The June 20, 2000 meeting minutes read: “Ocean City Mayor Jim Mathias asked for the Commissioners’ support by increasing the Hotel Rental Tax Rate from 3% to 4%. He stated that the monies from the increase in the rate will be used to help tourism grow in Ocean City, as well as help support the residential areas within the town.”

Mathias denied that tourism was ever part of the focus of the discussion of raising the room tax, after the relevant portion of the minutes was read to him.

The town’s request to add another 1 percent to the tax stemmed from a need to increase salaries for town staff after a study determined that compensation was below standard, Mathias said.

“At the time, the private sector was really heating up and our pay scale was really below average,” said Mathias.

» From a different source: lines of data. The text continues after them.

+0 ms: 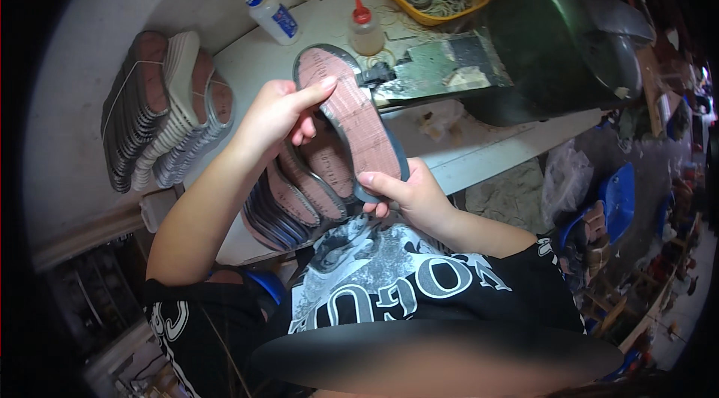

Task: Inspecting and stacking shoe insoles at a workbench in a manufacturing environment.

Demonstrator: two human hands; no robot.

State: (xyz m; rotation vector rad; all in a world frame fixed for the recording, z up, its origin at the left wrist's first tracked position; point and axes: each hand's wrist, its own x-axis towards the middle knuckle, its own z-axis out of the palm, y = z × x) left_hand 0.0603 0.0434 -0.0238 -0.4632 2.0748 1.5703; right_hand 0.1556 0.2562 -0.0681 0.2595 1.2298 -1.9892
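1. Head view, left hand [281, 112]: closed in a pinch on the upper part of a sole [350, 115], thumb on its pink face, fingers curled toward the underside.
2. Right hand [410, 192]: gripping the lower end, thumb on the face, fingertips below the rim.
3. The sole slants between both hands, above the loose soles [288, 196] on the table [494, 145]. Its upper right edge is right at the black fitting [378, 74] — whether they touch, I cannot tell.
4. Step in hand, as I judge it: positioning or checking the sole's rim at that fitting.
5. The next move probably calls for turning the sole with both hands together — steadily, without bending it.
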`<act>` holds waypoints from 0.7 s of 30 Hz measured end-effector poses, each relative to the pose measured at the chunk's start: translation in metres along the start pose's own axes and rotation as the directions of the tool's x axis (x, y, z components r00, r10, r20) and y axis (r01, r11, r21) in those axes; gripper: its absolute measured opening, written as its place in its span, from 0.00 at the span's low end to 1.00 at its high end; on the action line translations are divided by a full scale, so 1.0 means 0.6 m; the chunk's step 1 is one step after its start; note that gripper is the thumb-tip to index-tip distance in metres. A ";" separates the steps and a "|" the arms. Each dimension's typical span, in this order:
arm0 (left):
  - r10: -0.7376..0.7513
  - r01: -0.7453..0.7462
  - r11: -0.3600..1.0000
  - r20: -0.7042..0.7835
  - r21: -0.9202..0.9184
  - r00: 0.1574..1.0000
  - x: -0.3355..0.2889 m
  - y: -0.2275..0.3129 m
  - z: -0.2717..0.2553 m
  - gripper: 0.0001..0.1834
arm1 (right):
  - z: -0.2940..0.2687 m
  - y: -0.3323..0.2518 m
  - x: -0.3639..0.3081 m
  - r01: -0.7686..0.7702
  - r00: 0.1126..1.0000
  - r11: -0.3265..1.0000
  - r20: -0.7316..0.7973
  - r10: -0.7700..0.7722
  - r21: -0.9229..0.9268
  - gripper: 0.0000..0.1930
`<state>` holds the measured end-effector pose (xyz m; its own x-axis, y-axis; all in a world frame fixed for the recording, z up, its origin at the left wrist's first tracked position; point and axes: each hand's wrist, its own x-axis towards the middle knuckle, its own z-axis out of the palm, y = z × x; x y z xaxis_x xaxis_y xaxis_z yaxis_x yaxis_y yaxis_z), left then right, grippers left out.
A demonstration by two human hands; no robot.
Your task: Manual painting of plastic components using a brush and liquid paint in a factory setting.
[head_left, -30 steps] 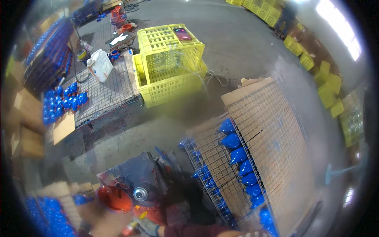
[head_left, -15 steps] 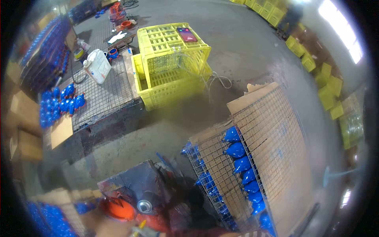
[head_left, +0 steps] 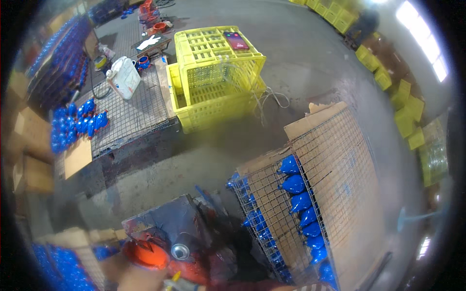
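Observation:
At the lower edge my left hand (head_left: 138, 280) is blurred, close against the near side of an orange bowl (head_left: 150, 256). Its fingers do not show clearly. Just right of it, my right hand (head_left: 187, 285) is mostly cut off by the picture's edge, and a small yellow-tipped thing (head_left: 175, 276) sticks up from it. What this thing is, I cannot make out. Behind the hands stands a round metal can (head_left: 180, 250) beside the bowl. Red-orange stains surround both, in front of a paint-stained dark panel (head_left: 160, 219).
Right of me, a wire rack (head_left: 264, 186) with cardboard holds several glossy blue pieces (head_left: 293, 184). Ahead are yellow crates (head_left: 213, 109) with a phone (head_left: 236, 40) on top. A mesh table (head_left: 128, 116) at left carries a white jug (head_left: 124, 78) and more blue pieces (head_left: 80, 123).
The whole scene has shifted slightly to the right in the picture. Both hands remain near the orange bowl, with little visible movement.

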<state>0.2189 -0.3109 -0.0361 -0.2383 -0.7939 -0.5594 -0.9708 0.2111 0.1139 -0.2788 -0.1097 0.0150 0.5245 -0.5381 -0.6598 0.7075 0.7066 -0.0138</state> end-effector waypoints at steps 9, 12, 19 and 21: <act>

In a story in The Dispatch in June of 2000, Mathias defended the room tax increase to help offset the cost of funding the employee raises.

“As a host community, we have a moral obligation to provide a safe community. It is our No. 1 priority. These salary increases keep us competitive in the job market and allow us to hire and retain the staff to do that,” Mathias said.

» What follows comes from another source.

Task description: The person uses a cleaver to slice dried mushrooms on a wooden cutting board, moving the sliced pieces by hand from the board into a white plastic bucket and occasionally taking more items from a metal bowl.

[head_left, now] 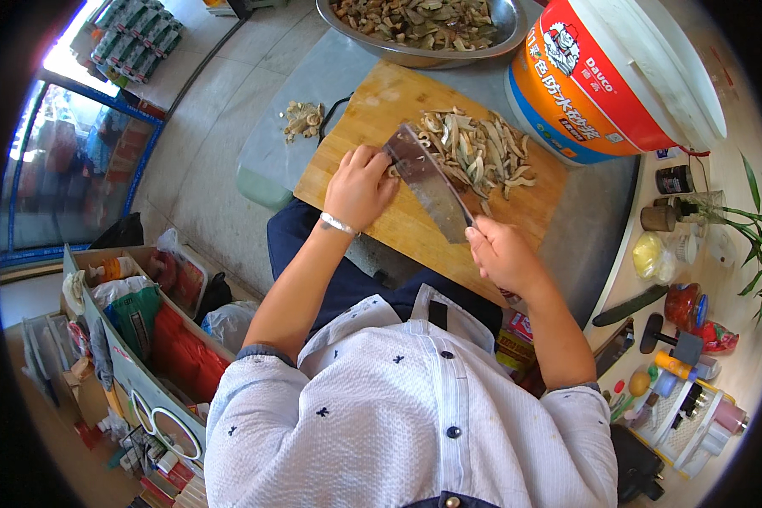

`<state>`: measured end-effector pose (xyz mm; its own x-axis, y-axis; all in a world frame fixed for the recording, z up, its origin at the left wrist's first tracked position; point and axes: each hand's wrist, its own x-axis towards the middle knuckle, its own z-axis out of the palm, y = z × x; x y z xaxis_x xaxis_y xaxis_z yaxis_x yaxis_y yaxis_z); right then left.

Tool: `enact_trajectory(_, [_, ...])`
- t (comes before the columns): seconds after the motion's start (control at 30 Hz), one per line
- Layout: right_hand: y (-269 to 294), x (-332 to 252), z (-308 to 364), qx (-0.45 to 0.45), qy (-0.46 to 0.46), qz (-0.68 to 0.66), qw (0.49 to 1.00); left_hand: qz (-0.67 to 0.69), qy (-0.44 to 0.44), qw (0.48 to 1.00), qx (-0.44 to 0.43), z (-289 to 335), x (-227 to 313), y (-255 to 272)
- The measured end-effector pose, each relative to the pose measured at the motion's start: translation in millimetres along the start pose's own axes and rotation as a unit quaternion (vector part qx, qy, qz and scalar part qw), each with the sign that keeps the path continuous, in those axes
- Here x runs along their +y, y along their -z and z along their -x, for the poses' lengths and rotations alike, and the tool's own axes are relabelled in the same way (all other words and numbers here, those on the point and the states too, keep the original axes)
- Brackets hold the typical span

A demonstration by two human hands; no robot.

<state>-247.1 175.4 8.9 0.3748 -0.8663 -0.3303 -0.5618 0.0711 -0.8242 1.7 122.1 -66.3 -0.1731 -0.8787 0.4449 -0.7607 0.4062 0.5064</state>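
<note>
Currently two hands, one cleaver, one cutting board. Right hand wrapped around cleaver handle. Left hand fingers curled beside blade's far end; cannot tell what pinched. Cleaver over board, long axis diagonal, far end pointing away and left. Two slice piles: large pile on board, small pile on table. One bowl, heaped. One bucket.

my shirt: white, scattered small dark-blue motifs, dark buttons. my trousers: navy. my bracelet: silvery. my cleaver: dull grey-brown. the board: honey-yellow wood. slices on it: tan, cream, grey-brown. bucket: red over orange over blue, white-rimmed. bowl: silver-grey. table: grey.
</note>
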Motion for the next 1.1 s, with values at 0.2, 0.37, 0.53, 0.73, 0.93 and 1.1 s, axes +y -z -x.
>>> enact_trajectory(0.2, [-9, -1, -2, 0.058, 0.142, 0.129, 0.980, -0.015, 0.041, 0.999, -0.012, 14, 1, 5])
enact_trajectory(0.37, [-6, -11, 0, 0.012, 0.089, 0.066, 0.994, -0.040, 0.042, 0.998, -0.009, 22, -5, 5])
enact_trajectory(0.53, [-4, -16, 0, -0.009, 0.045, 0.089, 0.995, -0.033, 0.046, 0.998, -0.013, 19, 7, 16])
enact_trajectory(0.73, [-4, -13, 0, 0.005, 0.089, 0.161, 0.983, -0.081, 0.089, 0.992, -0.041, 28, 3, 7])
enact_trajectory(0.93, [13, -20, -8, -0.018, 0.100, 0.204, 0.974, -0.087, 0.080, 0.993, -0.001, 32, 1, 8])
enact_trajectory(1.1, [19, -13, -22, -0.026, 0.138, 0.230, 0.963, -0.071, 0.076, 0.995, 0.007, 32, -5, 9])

In essence, to maintain those salary levels, the increase in the room tax was dedicated to the pay scale.        

“We never talked definitively about the 1 percent going to advertising,” Council member Nancy Howard said.

Howard agreed that the town really needed the extra funding in 2000 for the pay increases.

Ocean City is currently exploring ways to increase funding for tourism advertising, she said.

“It takes money to make money. We’ve not kept up with our advertising spending the way we should have,” Howard said. “By the next budget, we have to increase that figure.”

Critics point to the high amount of cash brought in by the room tax in recent years, about $9.6 million last year, and question why Ocean City staff salaries jumped once again in 2006, some by as much as 20 percent, while advertising funds went up slowly or, in some years, not at all.

According to City Manager Dennis Dare, the sharp increases shown in some management salaries were an attempt to bring pay levels parallel with management pay in the Ocean City Police Department. Due to the new collective bargaining agreement, police management staff salaries ballooned.

“The Mayor and City Council were faced with managers in the police department being paid proportionally more than managers in the balance of the city,” said Dare.

Tourism advertising funding from Ocean City actually went down between fiscal year 2000 and fiscal year 2001, when the 1 percent increase went into effect, decreasing by $3,000.

From fiscal year 2001, through fiscal year 2008, Ocean City’s tourism advertising budget went from $1.27 million to $1.76 million.

Worcester County businesses are also feeling a need for county help. The Worcester County Tourism Board went before the County Commissioners this week with specific requests to the county.

“I would argue that the number of people visiting Worcester County is steadily declining and not flat,” said Annemarie Dickerson, chair of the tourism board and owner of the Francis Scott Key Motel in West Ocean City.

The county is 17th in tourism spending in Maryland and fifth out of six jurisdictions on the Eastern Shore.

“We want to make destination marketing the priority of the Worcester County Commissioners,” said Dickerson. “Tourism is who we are. I believe it’s time Worcester County takes an active role in defining who we are.”

Dickerson asked the commissioners to provide $300,000 to the marketing budget in March, which would allow advertising to be purchased in time for the summer season.

“This is an investment that’s going to pay back to the county,” said Dickerson, citing statistics that show a seven-fold return for each advertising dollar spent.

Worcester County would combine efforts with Ocean City, she said. The plan calls for each municipality to advertise under the umbrella of Worcester County.

“We can do better and we need funds in which to do it,” Dickerson said.

Commissioner Judy Boggs said what the Tourism Board was seeking was possible

“What they presented to us was very doable,” said Boggs. “It’s close enough to the budget, if all the commissioners agree, we could front the money and recover it July 1.”